Molly Myers reflects, “Discovering JScreen and their genetic testing through a friend transformed our journey. When my husband and I embraced the path to parenthood, genetic testing felt like a natural step, a tool to access if within reach. As someone with Jewish heritage, the revelation of my Tay-Sachs carrier status wasn’t surprising, but my husband’s positive gene test, devoid of any Jewish lineage, was unexpected. JScreen became our beacon, guiding us through early pregnancy testing. Relief washed over us as we learned our son was a carrier, spared from the disease because he did not inherit both of our Tay-Sachs genes. Today, he’s a 21-month-old bundle of joy and health.”

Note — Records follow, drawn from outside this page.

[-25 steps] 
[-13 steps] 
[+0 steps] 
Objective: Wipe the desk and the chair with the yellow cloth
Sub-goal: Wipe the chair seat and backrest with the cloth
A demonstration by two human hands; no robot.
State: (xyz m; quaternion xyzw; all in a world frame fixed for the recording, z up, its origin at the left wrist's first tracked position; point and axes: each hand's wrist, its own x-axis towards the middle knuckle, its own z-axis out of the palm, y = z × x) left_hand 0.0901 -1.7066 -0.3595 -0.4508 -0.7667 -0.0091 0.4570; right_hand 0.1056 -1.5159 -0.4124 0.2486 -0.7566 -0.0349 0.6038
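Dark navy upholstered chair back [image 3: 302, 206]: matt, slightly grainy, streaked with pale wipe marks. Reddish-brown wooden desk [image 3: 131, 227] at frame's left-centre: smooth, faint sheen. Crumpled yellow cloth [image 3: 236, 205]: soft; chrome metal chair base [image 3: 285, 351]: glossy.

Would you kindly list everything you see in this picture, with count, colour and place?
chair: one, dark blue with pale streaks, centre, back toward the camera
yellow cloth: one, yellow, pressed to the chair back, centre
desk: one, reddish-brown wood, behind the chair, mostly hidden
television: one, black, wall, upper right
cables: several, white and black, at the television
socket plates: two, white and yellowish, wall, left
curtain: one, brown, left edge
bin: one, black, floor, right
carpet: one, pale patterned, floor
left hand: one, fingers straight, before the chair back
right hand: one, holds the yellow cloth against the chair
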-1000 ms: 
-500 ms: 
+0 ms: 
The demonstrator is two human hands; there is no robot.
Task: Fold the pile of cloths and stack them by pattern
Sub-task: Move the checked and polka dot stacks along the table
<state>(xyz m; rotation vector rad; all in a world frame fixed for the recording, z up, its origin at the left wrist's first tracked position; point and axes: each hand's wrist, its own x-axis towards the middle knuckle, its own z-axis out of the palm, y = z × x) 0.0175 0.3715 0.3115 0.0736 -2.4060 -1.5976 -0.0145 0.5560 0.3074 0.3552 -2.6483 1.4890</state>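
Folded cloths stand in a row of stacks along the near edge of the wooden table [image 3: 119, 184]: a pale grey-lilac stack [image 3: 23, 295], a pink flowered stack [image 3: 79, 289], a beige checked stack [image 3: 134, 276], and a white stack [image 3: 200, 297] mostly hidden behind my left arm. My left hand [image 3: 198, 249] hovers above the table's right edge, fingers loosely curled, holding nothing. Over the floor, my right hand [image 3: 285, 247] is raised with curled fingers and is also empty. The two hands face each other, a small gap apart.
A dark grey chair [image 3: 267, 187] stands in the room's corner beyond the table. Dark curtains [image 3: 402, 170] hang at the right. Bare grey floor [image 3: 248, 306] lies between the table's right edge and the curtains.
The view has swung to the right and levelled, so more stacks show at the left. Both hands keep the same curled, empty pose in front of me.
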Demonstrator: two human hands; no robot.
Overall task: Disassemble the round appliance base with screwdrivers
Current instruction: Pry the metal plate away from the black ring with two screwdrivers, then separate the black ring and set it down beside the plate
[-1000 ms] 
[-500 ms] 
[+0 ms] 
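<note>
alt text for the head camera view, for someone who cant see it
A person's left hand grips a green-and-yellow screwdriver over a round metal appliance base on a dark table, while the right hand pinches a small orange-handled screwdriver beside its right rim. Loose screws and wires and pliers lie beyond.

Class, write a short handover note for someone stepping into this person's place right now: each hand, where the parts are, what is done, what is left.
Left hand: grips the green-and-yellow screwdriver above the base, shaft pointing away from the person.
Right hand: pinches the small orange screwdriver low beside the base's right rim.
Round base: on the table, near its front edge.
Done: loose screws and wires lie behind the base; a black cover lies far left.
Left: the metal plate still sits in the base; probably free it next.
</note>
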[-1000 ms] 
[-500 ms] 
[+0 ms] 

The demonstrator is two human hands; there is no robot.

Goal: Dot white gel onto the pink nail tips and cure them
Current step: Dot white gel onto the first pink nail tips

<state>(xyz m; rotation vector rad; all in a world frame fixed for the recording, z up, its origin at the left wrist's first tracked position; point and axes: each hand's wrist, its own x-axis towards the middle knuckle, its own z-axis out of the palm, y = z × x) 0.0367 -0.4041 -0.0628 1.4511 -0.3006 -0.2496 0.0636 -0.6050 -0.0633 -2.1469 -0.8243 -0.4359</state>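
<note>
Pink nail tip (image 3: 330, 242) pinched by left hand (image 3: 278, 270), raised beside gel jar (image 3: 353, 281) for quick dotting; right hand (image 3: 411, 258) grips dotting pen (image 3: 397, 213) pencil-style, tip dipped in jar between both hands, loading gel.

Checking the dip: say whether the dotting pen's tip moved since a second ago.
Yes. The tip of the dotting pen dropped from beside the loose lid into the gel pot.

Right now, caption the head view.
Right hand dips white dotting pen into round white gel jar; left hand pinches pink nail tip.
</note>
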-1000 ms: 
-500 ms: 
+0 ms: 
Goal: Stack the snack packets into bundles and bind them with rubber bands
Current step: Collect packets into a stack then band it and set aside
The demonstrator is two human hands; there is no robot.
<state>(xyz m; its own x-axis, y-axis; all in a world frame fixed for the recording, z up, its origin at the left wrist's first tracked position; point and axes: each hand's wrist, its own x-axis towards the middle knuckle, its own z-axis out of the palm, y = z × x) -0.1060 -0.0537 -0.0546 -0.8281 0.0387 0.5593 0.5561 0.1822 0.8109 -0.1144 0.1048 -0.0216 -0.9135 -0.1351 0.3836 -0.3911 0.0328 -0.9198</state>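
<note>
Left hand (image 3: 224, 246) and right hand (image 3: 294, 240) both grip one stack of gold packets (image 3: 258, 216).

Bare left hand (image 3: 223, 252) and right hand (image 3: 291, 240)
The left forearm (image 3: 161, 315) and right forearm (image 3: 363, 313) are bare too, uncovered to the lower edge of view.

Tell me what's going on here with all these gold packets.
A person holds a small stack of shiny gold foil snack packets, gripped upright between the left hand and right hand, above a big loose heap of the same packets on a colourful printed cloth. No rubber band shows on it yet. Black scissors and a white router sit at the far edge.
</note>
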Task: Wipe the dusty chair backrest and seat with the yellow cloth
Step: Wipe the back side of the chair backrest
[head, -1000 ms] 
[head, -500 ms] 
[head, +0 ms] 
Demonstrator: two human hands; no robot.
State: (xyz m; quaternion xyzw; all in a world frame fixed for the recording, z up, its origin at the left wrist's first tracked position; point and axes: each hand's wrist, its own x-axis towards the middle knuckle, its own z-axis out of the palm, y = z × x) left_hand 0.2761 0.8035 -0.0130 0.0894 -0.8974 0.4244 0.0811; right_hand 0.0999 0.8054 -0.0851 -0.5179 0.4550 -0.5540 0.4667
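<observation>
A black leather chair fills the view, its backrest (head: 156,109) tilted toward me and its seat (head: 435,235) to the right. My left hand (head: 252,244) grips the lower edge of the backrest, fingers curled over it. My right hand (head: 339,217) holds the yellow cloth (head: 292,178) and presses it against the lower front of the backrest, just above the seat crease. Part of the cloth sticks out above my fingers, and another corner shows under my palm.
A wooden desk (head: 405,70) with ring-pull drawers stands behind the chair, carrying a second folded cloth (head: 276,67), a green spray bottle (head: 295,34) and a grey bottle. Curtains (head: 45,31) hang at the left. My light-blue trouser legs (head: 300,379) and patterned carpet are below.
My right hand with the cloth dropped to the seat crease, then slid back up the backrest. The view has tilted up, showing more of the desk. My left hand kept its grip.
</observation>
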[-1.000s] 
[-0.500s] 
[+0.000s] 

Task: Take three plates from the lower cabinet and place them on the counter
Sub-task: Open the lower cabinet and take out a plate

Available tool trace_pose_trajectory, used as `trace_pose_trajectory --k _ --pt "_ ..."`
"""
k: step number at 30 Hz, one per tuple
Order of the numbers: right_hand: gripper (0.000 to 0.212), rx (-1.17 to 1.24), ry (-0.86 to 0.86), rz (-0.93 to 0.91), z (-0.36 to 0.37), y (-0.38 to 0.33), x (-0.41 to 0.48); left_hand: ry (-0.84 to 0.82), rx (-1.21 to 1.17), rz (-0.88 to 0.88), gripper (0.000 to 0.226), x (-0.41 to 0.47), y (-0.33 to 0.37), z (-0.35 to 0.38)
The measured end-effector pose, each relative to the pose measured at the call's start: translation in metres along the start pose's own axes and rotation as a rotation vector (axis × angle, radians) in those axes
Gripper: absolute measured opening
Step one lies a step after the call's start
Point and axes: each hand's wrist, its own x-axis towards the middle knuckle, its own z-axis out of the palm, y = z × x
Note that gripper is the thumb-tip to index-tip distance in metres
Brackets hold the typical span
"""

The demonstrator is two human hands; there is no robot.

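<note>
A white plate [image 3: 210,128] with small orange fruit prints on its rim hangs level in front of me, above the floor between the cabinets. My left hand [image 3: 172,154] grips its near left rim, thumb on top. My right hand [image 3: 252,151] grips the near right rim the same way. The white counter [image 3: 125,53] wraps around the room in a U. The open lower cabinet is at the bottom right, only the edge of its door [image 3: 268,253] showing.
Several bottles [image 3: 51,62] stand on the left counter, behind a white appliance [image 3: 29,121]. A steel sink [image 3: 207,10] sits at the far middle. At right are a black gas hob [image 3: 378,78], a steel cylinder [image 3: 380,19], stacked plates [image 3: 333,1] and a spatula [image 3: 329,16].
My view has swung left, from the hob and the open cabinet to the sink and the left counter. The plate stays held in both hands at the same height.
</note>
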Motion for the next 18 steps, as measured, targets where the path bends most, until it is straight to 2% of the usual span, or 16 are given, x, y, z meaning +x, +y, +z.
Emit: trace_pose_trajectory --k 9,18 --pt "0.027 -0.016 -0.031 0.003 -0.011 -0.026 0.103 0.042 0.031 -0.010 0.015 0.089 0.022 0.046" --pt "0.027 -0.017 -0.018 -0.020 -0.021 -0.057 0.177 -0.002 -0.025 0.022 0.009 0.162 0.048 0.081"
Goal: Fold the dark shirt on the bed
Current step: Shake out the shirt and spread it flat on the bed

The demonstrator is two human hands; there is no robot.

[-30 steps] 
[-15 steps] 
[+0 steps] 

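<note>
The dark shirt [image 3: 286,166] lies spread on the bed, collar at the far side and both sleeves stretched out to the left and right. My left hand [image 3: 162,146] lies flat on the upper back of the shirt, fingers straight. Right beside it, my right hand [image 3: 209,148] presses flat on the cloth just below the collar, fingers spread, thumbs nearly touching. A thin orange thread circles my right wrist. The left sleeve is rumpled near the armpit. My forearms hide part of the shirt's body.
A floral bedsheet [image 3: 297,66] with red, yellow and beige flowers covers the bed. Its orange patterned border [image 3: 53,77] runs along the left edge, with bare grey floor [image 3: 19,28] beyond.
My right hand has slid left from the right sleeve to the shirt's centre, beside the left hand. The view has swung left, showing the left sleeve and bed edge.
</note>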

JScreen stands as a beacon of hope, providing accessible and informative genetic testing and counseling via at-home saliva kits. JScreen’s ReproGEN test, tailored for individuals aged 18-45, screens for more than 200 genetic diseases, including Tay-Sachs and cystic fibrosis. Empowering prospective parents with informed family planning information is the core of this comprehensive approach.
Tay-Sachs disease remains a formidable foe, inflicting progressive neurological damage and untimely death. JScreen’s dedication to raising awareness and offering accessible testing fuels their mission to help families avoid the devastation caused by Tay-Sachs and other genetic diseases, and plan for healthy futures.
JScreen is dedicated to preventing genetic diseases and hereditary cancer. Headquartered in Atlanta at Emory University School of Medicine, the JScreen initiative provides convenient at-home access to cutting-edge genetic testing technology, patient education and genetic counseling services. JScreen believes the combination of education, access to premier genetic screening technologies and personalized, confidential support are the keys to preventing devastating diseases.